Raiden mengambil sebuah kaos polos bersih berwarna putih dari laci penyimpanan di meja kerja Jonathan. Dan dia benar-benar tidak mau menjawab pertanyaan pria itu. Karena kenyataannya adalah, Raiden tidak sesuci dan sekaku yang temannya ini kira. Semalam, dia telah mengambil begitu banyak kesempatan dari wanita tengah tidak berdaya itu.
"Jadi, seberapa banyak dia menangis?" tanya Jonathan.
Raiden tahu bahwa pria itu hanya berbasa-basi. Dia juga pasti melihat berita semalam.
Dan kali ini, Raiden menjawab pertanyaannya, "Banyak. Begitu banyak sampai dia sendiri tidak tahu bagaimana cara menghentikannya."
Dan saat itu terjadi, Raiden sempat berpikir, bahwa dia akan melakukan apa pun asal bisa membuat Luna berhenti menangis.

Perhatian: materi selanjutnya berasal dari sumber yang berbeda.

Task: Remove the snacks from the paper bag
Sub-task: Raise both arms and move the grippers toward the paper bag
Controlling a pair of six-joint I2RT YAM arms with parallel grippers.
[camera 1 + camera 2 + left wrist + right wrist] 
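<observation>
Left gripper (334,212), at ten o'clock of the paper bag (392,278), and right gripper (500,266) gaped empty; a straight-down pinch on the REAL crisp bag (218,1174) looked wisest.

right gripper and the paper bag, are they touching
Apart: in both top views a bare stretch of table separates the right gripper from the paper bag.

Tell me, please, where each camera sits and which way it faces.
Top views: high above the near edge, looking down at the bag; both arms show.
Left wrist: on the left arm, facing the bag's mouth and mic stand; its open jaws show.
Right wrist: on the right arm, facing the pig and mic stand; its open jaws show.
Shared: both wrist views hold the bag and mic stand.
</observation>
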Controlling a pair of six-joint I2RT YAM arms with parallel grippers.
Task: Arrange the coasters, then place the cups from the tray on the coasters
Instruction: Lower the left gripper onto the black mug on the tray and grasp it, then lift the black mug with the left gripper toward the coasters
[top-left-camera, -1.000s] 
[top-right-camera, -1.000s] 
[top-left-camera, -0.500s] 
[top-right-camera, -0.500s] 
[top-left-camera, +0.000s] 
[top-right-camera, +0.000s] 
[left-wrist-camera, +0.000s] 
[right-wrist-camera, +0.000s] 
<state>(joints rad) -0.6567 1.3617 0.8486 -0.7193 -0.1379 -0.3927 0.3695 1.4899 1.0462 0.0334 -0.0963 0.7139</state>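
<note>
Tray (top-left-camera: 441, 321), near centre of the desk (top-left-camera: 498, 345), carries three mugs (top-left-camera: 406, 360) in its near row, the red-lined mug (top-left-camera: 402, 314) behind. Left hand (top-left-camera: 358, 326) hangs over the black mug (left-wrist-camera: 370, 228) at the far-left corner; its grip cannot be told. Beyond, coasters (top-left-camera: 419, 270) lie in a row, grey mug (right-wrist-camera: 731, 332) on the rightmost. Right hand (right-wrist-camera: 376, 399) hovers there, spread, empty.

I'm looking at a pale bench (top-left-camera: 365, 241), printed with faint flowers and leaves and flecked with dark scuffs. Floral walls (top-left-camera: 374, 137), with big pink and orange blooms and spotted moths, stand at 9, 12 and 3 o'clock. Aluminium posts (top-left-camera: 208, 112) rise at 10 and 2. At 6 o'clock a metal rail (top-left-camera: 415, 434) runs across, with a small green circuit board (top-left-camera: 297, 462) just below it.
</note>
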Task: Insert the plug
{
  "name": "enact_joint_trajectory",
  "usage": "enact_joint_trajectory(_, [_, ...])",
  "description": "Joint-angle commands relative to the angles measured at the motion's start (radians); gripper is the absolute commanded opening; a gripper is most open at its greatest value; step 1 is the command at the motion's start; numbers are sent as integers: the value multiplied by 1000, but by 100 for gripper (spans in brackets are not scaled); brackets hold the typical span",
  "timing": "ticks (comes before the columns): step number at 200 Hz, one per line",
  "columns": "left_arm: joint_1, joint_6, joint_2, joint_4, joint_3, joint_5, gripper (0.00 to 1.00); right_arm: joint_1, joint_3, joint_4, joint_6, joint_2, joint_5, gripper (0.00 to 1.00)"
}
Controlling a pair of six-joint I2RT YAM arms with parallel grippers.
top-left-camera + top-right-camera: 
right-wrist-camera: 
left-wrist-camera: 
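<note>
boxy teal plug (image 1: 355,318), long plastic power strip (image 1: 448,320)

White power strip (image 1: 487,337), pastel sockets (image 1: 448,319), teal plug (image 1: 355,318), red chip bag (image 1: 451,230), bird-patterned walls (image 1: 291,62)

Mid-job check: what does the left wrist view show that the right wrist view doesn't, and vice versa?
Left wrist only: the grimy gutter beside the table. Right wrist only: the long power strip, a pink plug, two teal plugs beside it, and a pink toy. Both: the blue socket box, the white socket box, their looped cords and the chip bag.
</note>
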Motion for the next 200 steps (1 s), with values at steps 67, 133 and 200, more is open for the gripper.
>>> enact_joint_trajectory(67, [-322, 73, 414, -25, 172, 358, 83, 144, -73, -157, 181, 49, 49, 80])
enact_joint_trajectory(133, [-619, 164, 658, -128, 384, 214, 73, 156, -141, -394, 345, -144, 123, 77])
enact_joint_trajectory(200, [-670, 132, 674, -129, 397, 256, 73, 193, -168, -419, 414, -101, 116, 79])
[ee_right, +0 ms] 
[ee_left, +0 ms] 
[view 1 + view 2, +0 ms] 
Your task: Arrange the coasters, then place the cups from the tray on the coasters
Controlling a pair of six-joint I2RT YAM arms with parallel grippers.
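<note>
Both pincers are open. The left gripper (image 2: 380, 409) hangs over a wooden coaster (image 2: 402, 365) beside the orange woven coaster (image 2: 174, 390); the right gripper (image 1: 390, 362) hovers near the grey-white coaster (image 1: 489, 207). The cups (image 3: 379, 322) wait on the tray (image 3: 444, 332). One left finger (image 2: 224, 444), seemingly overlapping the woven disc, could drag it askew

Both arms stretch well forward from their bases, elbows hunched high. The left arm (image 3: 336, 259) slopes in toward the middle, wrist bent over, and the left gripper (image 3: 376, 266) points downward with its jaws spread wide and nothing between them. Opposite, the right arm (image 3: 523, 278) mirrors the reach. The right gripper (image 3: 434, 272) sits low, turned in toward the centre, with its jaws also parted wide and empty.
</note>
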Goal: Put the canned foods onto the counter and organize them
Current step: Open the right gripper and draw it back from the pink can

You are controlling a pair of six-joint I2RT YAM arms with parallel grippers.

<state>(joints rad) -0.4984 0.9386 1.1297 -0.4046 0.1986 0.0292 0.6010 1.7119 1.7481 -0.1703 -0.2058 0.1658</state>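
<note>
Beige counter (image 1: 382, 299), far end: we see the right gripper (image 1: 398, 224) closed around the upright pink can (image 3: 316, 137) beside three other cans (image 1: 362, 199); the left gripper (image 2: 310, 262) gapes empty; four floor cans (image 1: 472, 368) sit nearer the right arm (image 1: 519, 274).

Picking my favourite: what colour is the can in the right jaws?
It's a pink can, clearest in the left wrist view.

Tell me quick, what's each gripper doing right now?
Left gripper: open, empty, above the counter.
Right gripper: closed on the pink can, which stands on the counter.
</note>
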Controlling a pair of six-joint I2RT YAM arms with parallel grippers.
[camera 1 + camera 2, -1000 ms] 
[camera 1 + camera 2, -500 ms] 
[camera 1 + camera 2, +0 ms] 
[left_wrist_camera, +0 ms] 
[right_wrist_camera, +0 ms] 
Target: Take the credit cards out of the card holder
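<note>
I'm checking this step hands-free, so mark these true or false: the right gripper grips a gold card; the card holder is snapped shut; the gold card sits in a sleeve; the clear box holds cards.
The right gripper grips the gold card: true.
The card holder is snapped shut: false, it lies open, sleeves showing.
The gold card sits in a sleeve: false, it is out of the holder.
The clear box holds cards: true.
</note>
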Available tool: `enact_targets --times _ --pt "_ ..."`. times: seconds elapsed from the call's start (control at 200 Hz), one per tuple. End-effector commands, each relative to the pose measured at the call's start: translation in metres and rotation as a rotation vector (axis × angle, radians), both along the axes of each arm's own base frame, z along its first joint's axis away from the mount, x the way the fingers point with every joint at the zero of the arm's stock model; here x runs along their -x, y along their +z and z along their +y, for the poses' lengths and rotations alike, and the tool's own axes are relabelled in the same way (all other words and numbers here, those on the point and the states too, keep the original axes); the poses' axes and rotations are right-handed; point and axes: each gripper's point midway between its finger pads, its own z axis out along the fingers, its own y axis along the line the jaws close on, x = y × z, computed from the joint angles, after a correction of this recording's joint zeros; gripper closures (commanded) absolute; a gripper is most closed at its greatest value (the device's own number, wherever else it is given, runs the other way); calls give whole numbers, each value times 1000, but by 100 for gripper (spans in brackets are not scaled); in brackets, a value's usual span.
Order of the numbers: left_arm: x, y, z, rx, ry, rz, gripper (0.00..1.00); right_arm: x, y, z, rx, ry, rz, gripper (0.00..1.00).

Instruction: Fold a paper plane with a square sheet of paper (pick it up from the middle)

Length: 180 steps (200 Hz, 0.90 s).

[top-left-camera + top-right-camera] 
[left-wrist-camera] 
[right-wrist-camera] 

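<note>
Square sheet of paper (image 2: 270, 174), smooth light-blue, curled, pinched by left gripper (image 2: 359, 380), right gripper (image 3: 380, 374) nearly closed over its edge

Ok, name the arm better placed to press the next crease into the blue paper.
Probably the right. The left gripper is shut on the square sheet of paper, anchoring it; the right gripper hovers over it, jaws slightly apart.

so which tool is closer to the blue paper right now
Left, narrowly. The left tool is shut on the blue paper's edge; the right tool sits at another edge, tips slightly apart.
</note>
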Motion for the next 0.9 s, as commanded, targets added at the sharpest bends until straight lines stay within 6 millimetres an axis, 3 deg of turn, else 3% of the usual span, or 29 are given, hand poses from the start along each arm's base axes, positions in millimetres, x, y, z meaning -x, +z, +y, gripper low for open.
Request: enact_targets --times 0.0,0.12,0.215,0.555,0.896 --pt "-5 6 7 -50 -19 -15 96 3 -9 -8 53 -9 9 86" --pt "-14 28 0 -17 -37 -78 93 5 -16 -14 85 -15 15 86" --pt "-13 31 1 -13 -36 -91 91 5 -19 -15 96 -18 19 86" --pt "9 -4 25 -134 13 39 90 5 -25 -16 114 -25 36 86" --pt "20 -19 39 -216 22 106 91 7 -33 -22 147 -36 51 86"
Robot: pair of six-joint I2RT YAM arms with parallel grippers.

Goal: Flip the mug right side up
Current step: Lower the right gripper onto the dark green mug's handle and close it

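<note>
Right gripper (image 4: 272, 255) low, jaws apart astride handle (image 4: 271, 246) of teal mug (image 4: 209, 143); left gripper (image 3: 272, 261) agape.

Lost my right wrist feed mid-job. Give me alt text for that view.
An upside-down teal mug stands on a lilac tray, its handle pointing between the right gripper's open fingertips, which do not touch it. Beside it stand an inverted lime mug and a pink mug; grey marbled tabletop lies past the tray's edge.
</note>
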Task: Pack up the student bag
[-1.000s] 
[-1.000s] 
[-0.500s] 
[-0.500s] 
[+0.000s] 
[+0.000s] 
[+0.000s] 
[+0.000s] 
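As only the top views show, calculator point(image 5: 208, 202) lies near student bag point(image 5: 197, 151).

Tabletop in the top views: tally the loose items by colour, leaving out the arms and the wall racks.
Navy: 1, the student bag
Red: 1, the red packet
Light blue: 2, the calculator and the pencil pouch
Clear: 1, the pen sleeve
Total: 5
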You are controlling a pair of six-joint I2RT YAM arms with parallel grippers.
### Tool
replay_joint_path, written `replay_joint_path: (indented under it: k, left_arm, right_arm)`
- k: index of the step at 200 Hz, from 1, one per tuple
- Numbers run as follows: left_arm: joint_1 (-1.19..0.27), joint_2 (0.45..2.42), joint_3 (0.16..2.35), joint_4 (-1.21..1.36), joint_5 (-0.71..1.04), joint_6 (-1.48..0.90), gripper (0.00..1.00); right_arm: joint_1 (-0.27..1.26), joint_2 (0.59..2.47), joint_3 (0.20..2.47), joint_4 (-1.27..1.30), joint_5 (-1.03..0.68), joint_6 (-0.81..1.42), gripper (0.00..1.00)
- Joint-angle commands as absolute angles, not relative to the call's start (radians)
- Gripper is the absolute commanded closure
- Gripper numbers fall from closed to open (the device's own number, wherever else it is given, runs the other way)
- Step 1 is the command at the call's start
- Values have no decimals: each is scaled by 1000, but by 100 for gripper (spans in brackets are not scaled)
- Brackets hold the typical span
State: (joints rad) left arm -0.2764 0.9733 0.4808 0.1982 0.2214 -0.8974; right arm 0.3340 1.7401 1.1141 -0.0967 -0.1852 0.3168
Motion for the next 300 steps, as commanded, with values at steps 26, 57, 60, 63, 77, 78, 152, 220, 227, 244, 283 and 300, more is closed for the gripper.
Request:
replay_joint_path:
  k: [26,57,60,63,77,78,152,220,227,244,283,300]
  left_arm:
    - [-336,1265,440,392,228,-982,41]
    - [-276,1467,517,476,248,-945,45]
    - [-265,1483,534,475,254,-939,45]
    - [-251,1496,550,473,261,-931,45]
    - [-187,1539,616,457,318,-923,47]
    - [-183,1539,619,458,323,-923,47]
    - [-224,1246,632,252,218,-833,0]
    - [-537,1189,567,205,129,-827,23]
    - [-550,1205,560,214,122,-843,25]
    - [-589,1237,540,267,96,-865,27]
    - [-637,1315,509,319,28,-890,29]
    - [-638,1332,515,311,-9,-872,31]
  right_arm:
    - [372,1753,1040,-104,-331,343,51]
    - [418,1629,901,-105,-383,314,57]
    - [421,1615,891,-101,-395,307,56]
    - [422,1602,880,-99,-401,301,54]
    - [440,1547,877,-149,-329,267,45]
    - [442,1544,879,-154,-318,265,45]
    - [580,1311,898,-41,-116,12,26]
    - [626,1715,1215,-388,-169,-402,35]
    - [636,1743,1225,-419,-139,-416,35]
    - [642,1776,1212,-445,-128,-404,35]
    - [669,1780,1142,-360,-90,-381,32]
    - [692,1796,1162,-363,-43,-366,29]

Dan Raiden benar-benar melakukan itu.
***
Luna tadinya hendak langsung pergi siang itu juga, tapi karena pesan singkat Cecile, dia memutuskan untuk tinggal lebih lama lagi. Malam akan menjadi waktu yang tepat. Luna hendak mendatangi agensinya untuk meminta penjelasan dari mereka. Tidak hanya membenarkan isu perselingkuhan Luna—yang walau memang benar, tapi mereka juga membenarkan isu kehamilan Luna yang tidak pernah terjadi. Padahal Luna mengaharapkan pembelaan mereka.
Malam kemudian tiba dengan cepat. Dua kali seorang pelayan mengantarkan makanan dengan menu yang sama, padahal Luna tidak pernah memesan. Dan saat ini, nafsu makannya telah hilang. Luna hanya duduk di atas tempat tidurnya yang masih beraroma seperti Raiden.
Parfum jenis apa yang pria itu gunakan sehingga aromanya terasa begitu menenangkan begini?
Luna kemudian bangkit berdiri dan memutuskan bahwa inilah saatnya dia pergi. Setelah menbersihkan diri dan bersiap-siap, Luna keluar dari kamar itu membawa sebuah ransel yang dia temukan di dalam lemari. Sudah pasti, ini adalah milik Raiden. Dan Luna juga membawa dua kemeja polos milik pria itu.
"Aku tidak mencuri, aku akan membayarnya nanti," ucap Luna pada dirinya sendiri tadi sebelum memasukkan pakaian itu ke dalam ransel. Dia sengaja meninggalkan kopernya dan beberapa potong pakaian yang dia pikir tidak akan dia butuhkan lagi ke depannya.
Luna keluar dari lift, menatap ke kiri dan kanan memastikan tidak ada yang melihatnya. Untungnya malam ini pengunjung bar tidak banyak. Musik mengalun dengan lembut sehingga Luna pun melanjutkan langkahnya penuh percaya diri. Namun, baru beberapa langkah saja Luna langsung berhenti.
Itu karena dia mendengar suara tawa seseorang yang sangat dia kenal.
Tubuh Luna langsung membeku. Dia mengedarkan pandangnya. Dan saat itulah dia kemudian melihat Richard Campbell, ayahnya, duduk di sebuah meja bersama seorang pria berjas rapi yang pria itu panggil David.
Di kepala Luna saat ini, hanya ada satu pria bernama David, yaitu David Gregory—pria yang akan dijodohkan dengannya.
Apa yang dua pria itu lakukan di sini?
Dan sebelum Luna sempat tahu jawabannya, salah satu dari mereka menoleh dan menatap ke arah Luna berdiri.